Буркин заметил: когда она говорила последние слова, на обветренных мягких губах ее играла улыбка, играла она в карих красивых и доверчивых глазах. Буркин никогда не терял ощущения времени и не забывал про очередные заботы дня. Сейчас же он шагал медленно, не отдавая себе отчета, куда идет и зачем. Семейное счастье Чикиных заставило его задуматься и о своей жизни. Так он думал о ней впервые: «Чикину — только двадцать восемь, а Надежде — самое большее двадцать четыре. У них шестилетний сын. Он тоже Митя. Конечно, жена настояла, чтобы сына назвали именем отца, и это лишнее доказательство, что Надежда любит мужа… А мне уже — тридцать шесть! И я один как перст. Жизнь — она ведь что стог сена: с боков его подъедают и подъедают, пока не рухнет. Уже не стог, а остатки… А от меня, выходит, и остатков не останется… Буркин, ты проворонил свое семейное счастье. Ты не старайся оправдаться тем, что занятость, нагрузки, политические брошюры, книги помешали тебе сделать выбор той, что по сердцу, что понимает тебя с полуслова… Нет, буду оправдываться именно этим. Красивеньким легче сделать выбор. На них, как бабочки на огонь, летят невесты. А от меня они шарахались. И как им не шарахаться?.. Я рыжий, долговязый, почти безбровый. Только от одной я слышал: «А ты знаешь, что у тебя глаза синие?» Спросил ее: «А что это обозначает?» Она мне: «Обозначает это одно — не тому достались». Помню, я тогда взбунтовался: «Зато душа у меня богатая!» Она мне: «Чужая душа — потемки!» — «Да какая же она тебе чужая, да какая же она тебе потемки, если час назад мы с тобой ползли под пулями белых и были на волосок от смерти?!» И тогда она оглядела меня совсем другим взглядом и тихо сказала: «А ведь ты, Ваня, должно быть, правду говоришь» — и погладила меня по плечу. Ее тут же скоро откомандировали в армейский госпиталь. Я же долго потом носил в памяти ее ласковое обращение ко мне — «Ваня» — и, когда узнавал, в какой стороне от нашей воинской части должен быть армейский госпиталь, поглядывал в ту сторону и вздыхал… Вот это и все, что досталось тебе, товарищ Буркин, при дележе личного счастья».

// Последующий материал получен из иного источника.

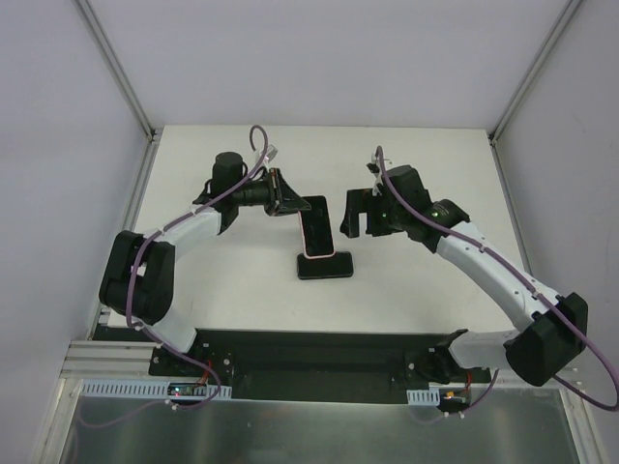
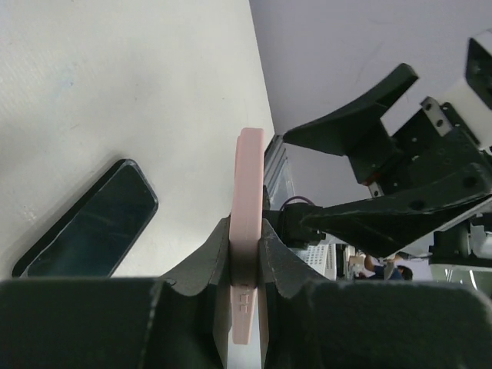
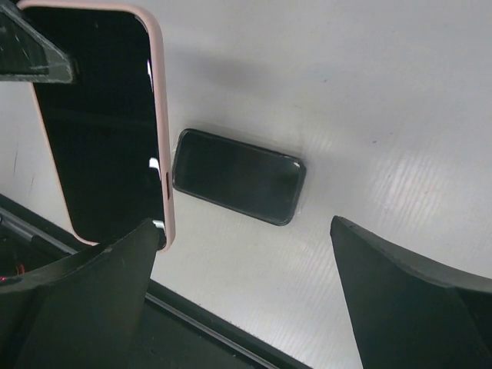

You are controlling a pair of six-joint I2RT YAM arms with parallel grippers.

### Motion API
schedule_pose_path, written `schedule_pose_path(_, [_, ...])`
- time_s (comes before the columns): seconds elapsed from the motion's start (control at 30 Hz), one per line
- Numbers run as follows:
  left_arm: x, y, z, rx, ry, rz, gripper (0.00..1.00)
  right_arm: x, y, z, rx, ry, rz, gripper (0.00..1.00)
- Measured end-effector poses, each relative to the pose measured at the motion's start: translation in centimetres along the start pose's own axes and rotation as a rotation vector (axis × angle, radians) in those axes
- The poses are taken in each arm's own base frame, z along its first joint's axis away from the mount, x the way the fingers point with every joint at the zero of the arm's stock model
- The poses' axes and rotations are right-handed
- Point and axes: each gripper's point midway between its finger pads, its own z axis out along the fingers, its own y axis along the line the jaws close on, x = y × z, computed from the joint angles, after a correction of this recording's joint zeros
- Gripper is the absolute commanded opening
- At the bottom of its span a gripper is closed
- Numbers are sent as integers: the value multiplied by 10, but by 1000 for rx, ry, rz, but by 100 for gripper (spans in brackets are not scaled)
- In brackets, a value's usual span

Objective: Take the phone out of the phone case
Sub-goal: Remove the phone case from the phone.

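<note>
White surface (image 1: 242, 174), walled on three sides; two arms bolted at its near edge, left arm (image 1: 184, 232) and right arm (image 1: 484, 261), both reaching to the middle so their heads face each other across the work. Two pincers. Left pincer (image 2: 247, 231) is clamped tight on the edge of the pink case (image 2: 250, 184), holding it off the surface and on edge, its flat side turned toward the other arm; likely posed that way so the partner could work the contents free. Right pincer (image 1: 360, 215) stands spread wide, nothing between its fingers, hovering just beside the case and not touching it. One case, one phone. The phone (image 3: 238, 175), a black glossy slab, lies flat on the surface just beside the raised case's lower end, apart from both pincers. The case shows a dark face inside its pink rim in the right wrist view; cannot tell lining from anything else, but seen edge-on it looks thin. Judgement: phone is out, task at or near its end
</note>
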Motion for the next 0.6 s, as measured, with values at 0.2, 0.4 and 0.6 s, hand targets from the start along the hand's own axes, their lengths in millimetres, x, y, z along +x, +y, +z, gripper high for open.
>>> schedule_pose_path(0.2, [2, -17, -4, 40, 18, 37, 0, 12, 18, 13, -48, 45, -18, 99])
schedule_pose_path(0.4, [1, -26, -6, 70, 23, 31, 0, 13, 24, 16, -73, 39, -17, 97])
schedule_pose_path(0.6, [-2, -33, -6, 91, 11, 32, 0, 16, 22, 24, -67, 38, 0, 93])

И он засмеялся над своей неудачливостью.
— Иван Селиверстович, ну поделись, пожалуйста, веселым, а то у меня уныние на сердце!

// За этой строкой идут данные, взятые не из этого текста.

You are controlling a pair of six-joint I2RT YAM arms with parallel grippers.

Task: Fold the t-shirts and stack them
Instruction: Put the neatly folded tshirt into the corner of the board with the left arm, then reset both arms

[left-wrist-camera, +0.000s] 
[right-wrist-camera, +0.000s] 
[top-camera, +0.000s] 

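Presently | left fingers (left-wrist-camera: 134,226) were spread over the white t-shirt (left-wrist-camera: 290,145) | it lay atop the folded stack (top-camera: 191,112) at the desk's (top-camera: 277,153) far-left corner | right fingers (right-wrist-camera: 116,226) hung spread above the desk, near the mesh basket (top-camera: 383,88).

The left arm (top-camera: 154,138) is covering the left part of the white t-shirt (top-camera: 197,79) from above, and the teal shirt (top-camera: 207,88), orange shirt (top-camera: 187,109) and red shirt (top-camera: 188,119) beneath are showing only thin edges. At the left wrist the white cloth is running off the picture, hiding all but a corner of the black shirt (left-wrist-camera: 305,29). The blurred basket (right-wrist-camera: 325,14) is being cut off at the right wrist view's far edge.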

— С великим удовольствием, дорогой Михаил Захарович! — И Буркин рассказывает мне, о чем он думал и почему ему вдруг стало смешно. — А у тебя все сложилось, видать, по-другому?
— А почему думаешь, что по-другому? — спросил я.
— Ты же не рыжий, не долговязый, и бровки у тебя в порядке… Глаза, правда, не синие, а карие, но в них видно умное отношение к жизни. Ну за что они могли тебя браковать?